[Items listed in a dataset]

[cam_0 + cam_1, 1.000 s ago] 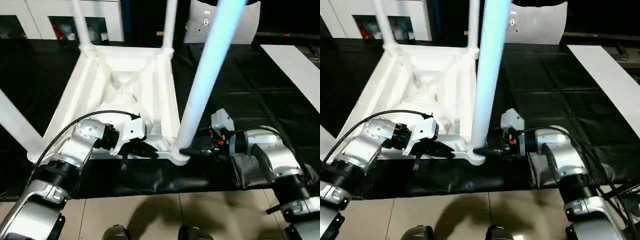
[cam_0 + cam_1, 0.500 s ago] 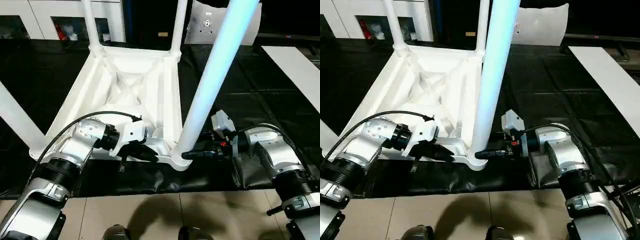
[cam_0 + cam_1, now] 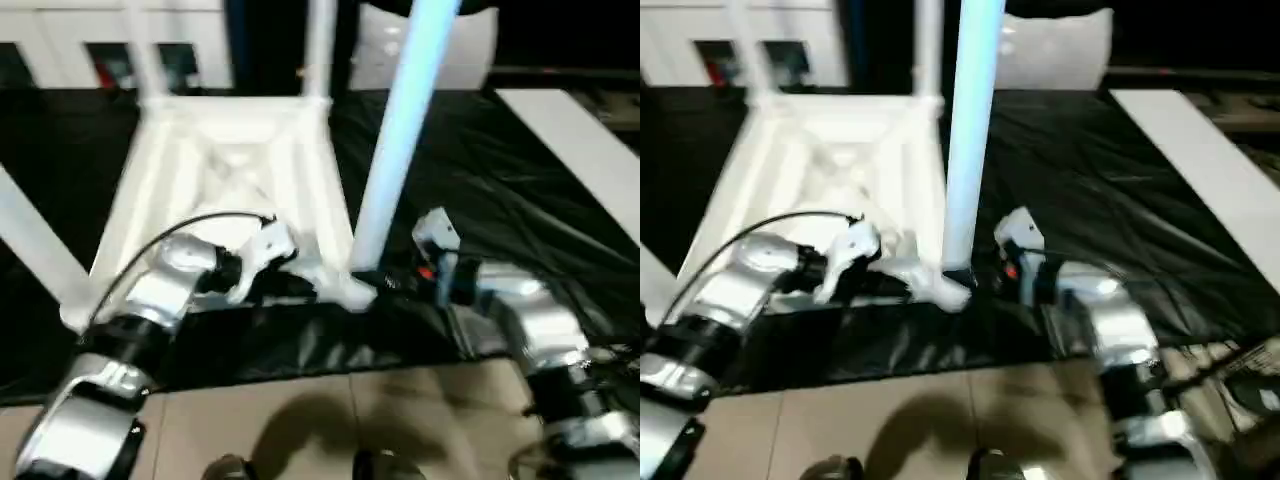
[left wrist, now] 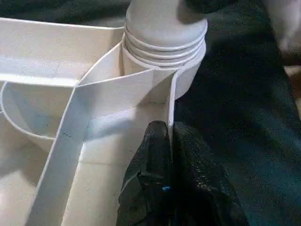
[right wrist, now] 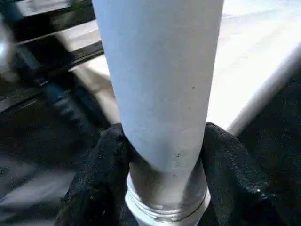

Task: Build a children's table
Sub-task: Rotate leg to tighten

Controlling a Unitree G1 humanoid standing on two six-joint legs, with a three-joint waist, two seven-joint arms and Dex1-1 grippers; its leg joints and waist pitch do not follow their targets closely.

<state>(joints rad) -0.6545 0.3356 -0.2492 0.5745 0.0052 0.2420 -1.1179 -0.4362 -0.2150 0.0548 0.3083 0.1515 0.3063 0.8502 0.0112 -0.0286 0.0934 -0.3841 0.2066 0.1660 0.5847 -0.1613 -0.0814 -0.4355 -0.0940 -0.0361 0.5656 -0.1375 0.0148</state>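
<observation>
So there's an upside-down all-white plastic table top (image 3: pixel 830 170) with a ribbed underside lying on the black sheet-covered workbench (image 3: pixel 1120 190). A long white tapered round leg (image 3: pixel 970 130) stands up out of the near corner socket (image 3: pixel 950 292), and two more thin legs rise at the far corners. The left gripper (image 3: pixel 890 285) is at the near rim, the right gripper (image 3: pixel 975 275) is right at the leg's base. It's too blurry to make out the fingers. There's tan tiled floor (image 3: pixel 940 420) below.
</observation>
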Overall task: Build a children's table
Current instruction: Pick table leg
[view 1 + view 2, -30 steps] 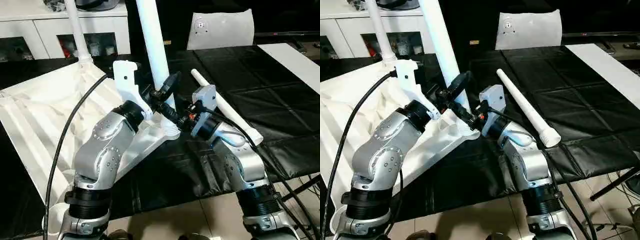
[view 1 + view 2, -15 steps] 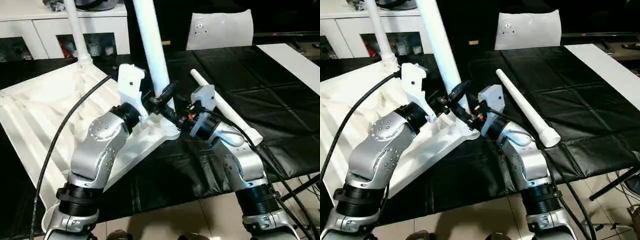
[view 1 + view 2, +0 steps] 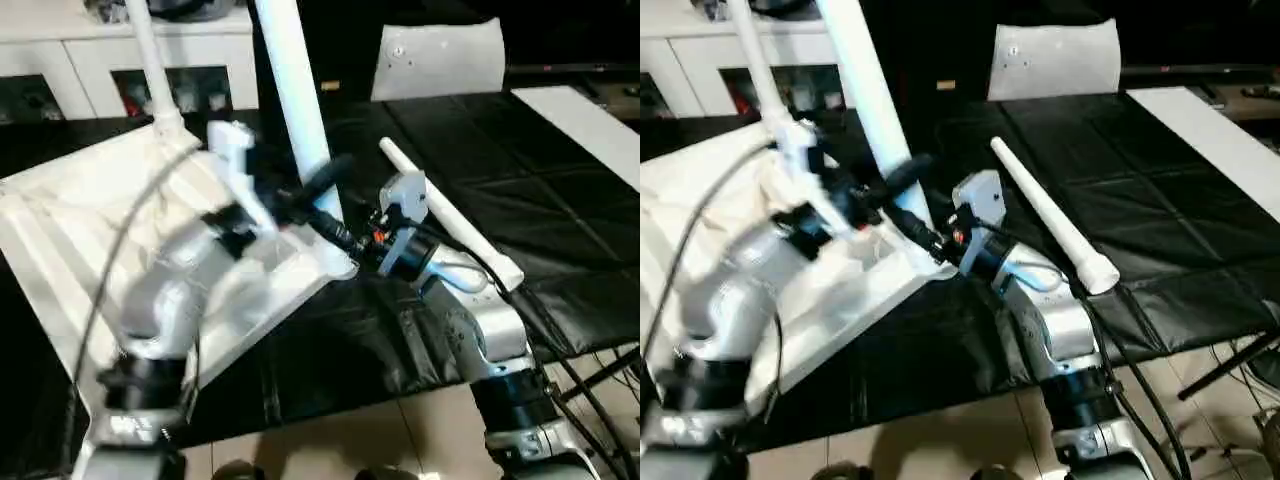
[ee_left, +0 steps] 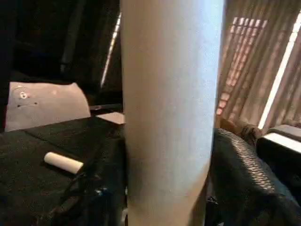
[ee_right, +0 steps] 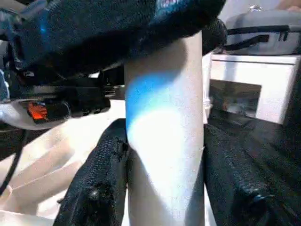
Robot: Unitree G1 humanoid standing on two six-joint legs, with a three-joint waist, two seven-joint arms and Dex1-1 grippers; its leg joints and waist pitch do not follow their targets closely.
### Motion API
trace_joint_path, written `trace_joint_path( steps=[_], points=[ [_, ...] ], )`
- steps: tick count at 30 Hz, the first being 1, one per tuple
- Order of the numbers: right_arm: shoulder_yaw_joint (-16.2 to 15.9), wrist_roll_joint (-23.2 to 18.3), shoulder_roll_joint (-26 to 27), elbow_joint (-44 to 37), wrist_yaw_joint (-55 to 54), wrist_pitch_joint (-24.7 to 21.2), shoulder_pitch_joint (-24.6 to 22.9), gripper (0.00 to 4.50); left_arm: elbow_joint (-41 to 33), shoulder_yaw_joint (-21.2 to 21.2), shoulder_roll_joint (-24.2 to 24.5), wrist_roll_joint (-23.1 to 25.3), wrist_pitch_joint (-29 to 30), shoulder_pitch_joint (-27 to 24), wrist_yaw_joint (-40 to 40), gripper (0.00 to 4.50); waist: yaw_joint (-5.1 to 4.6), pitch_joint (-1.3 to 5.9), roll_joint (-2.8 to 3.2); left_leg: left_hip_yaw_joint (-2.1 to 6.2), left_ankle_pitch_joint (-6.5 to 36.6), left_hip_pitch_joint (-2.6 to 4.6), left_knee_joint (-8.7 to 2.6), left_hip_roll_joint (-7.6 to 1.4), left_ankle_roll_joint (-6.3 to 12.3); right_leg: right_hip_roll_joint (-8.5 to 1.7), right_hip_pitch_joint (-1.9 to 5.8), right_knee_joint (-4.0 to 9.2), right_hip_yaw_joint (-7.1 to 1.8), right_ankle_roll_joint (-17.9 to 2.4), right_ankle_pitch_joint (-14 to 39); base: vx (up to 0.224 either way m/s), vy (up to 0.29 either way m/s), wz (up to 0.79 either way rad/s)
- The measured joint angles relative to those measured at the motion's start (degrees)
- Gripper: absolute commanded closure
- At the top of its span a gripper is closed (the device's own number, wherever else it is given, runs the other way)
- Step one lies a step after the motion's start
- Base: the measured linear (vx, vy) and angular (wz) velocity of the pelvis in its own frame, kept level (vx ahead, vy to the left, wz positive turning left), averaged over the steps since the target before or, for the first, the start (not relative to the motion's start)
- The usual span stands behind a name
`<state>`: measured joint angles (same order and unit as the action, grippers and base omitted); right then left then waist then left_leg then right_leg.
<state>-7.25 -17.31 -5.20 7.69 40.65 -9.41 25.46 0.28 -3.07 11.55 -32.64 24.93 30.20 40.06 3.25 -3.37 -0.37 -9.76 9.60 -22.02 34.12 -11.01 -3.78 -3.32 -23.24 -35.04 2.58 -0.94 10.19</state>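
The children's table lies upside down, its ribbed white top (image 3: 80, 230) on the left. One leg (image 3: 150, 60) stands in the far corner socket. A second leg (image 3: 295, 100) rises from the near right corner socket. My right gripper (image 5: 164, 155) is shut on this leg just above the socket, a black finger (image 5: 101, 179) pressed on each side. My left gripper (image 3: 322, 180) holds the same leg a little higher, and its finger (image 4: 244, 179) lies against the leg's side. A third leg (image 3: 450, 215) lies loose on the black mat, just right of my right wrist.
A black mat (image 3: 560, 200) covers the work surface up to its front edge, with tiled floor (image 3: 330, 440) below. A white cabinet with glass doors (image 3: 120, 60) stands behind. A flat white board (image 3: 585, 120) lies at the far right, and a white padded piece (image 3: 440, 58) leans at the back.
My left arm has swung down and to the left and is blurred with motion. Its fingers have drawn in on the upright leg. The right gripper keeps its grip.
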Motion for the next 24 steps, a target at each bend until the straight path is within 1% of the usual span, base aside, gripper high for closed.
trace_joint_path(
  steps=[1, 2, 3, 9, 14, 15, 16, 17, 18, 20, 22, 24],
  points=[
    [0.0, 0.0, 0.0, 0.0, 0.0, 0.0, 0.0, 2.65, 0.5, 0.0, 0.4, -0.2, 0.0, 0.3, 0.6, 2.48, 0.02, 0.0, 0.0, 0.0, 0.0, 0.0, 0.0, 0.0, 0.0, 0.0, 0.0, 0.0, 0.0, 0.0, 0.0, 0.0, 0.0, 0.0],
    [0.0, 0.0, 0.0, 0.0, 0.0, 0.0, 0.0, 2.65, 0.9, 0.1, 0.8, -0.2, 0.0, 0.6, 1.3, 2.48, 0.03, 0.0, 0.0, 0.0, 0.0, 0.0, 0.01, 0.0, 0.0, 0.0, 0.0, 0.0, 0.0, 0.0, 0.0, 0.0, 0.0, 0.0],
    [0.0, 0.0, 0.0, 0.0, 0.1, 0.0, 0.0, 2.65, 1.2, 0.2, 1.2, -0.2, 0.0, 0.8, 1.9, 2.59, 0.01, 0.0, 0.0, 0.0, 0.0, 0.01, 0.0, 0.0, 0.0, 0.0, 0.0, 0.0, -0.01, 0.0, 0.0, 0.0, 0.0, 0.0],
    [0.0, 0.0, 0.0, -0.1, 0.0, 0.0, 0.0, 2.65, 2.0, 0.1, 1.2, -0.4, -0.1, 1.2, 2.6, 2.65, -0.03, 0.0, 0.01, 0.0, 0.0, 0.04, 0.01, 0.0, 0.0, 0.0, 0.01, -0.05, -0.01, 0.0, 0.0, 0.0, 0.0, 0.0],
    [0.1, -0.1, -0.3, -0.2, -0.6, -0.3, -0.1, 2.65, 3.2, -0.2, 0.2, -0.4, 0.1, 1.9, 1.8, 2.66, 0.02, 0.0, 0.01, 0.0, 0.0, 0.04, 0.03, 0.0, 0.0, 0.0, 0.02, -0.05, -0.01, 0.0, 0.0, 0.0, 0.0, 0.0],
    [0.3, -0.6, -0.3, -0.5, -0.7, -1.7, -0.1, 2.3, 3.5, -0.2, 0.0, -0.3, 0.3, 2.0, 1.1, 2.66, -0.03, 0.0, 0.0, 0.0, 0.0, 0.05, 0.03, 0.0, 0.0, 0.0, 0.02, -0.06, -0.01, 0.0, 0.0, 0.0, 0.0, 0.0],
    [0.5, -1.0, -0.3, -0.6, -0.7, -2.5, -0.1, 2.09, 3.6, -0.2, -0.2, -0.3, 0.4, 2.0, 0.7, 2.66, -0.03, 0.0, 0.0, 0.0, 0.0, 0.05, 0.03, 0.0, 0.0, 0.0, 0.02, -0.06, -0.01, 0.0, 0.0, 0.0, 0.0, 0.0],
    [0.8, -1.4, -0.3, -0.6, -0.8, -3.4, -0.1, 2.09, 4.1, -0.1, -0.3, -0.2, 0.8, 2.4, 0.3, 2.66, -0.01, 0.0, 0.0, 0.0, 0.0, 0.05, 0.03, -0.01, 0.0, 0.0, 0.02, -0.06, 0.0, 0.0, 0.0, 0.0, 0.0, 0.0],
    [1.2, -2.1, -0.2, -0.6, -0.8, -4.4, -0.1, 1.92, 4.8, 0.1, -0.3, -0.2, 1.3, 3.1, -0.1, 2.66, 0.05, 0.0, 0.0, 0.0, 0.0, 0.04, 0.03, -0.01, 0.0, 0.0, 0.02, -0.07, 0.0, 0.0, 0.0, 0.0, 0.0, 0.0],
    [1.9, -3.7, -0.4, -0.9, -0.5, -6.2, 0.1, 1.85, 5.4, 0.0, 0.2, 0.2, 1.5, 4.1, -0.9, 2.66, 0.07, 0.0, 0.0, 0.0, 0.0, 0.06, 0.04, -0.01, 0.0, 0.0, 0.02, -0.08, 0.0, 0.0, 0.0, 0.0, 0.0, 0.0],
    [2.4, -6.2, -1.8, -1.9, 1.6, -9.0, 0.0, 1.62, 6.1, -1.1, 2.3, 0.7, 1.5, 5.3, -1.6, 2.66, -0.09, 0.0, 0.0, 0.0, 0.0, 0.06, 0.04, -0.01, 0.0, 0.0, 0.02, -0.09, 0.0, 0.0, 0.0, 0.0, 0.0, 0.0],
    [2.6, -8.9, -3.4, -3.7, 3.9, -11.8, 0.0, 1.46, 6.7, -2.2, 3.5, 0.9, 1.5, 6.1, -1.3, 2.66, -0.05, 0.01, -0.02, 0.0, 0.0, 0.07, 0.04, -0.01, 0.0, 0.01, 0.02, -0.08, 0.0, 0.0, 0.0, 0.0, 0.0, 0.0]
  ],
)
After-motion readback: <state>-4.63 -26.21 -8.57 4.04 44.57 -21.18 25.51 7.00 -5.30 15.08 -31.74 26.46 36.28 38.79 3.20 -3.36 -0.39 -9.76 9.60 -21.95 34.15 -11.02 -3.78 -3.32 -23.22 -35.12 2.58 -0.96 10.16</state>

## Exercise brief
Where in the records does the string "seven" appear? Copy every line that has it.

## Written answer
Controlling a Unitree G1 humanoid standing on two six-joint legs, with a three-joint waist, two seven-joint arms and Dex1-1 grippers; its leg joints and waist pitch do not follow their targets closely.
Robot: Unitree G1 humanoid standing on two six-joint legs, with a three-joint waist, two seven-joint arms and Dex1-1 grippers; its leg joints and waist pitch do not follow their targets closely.

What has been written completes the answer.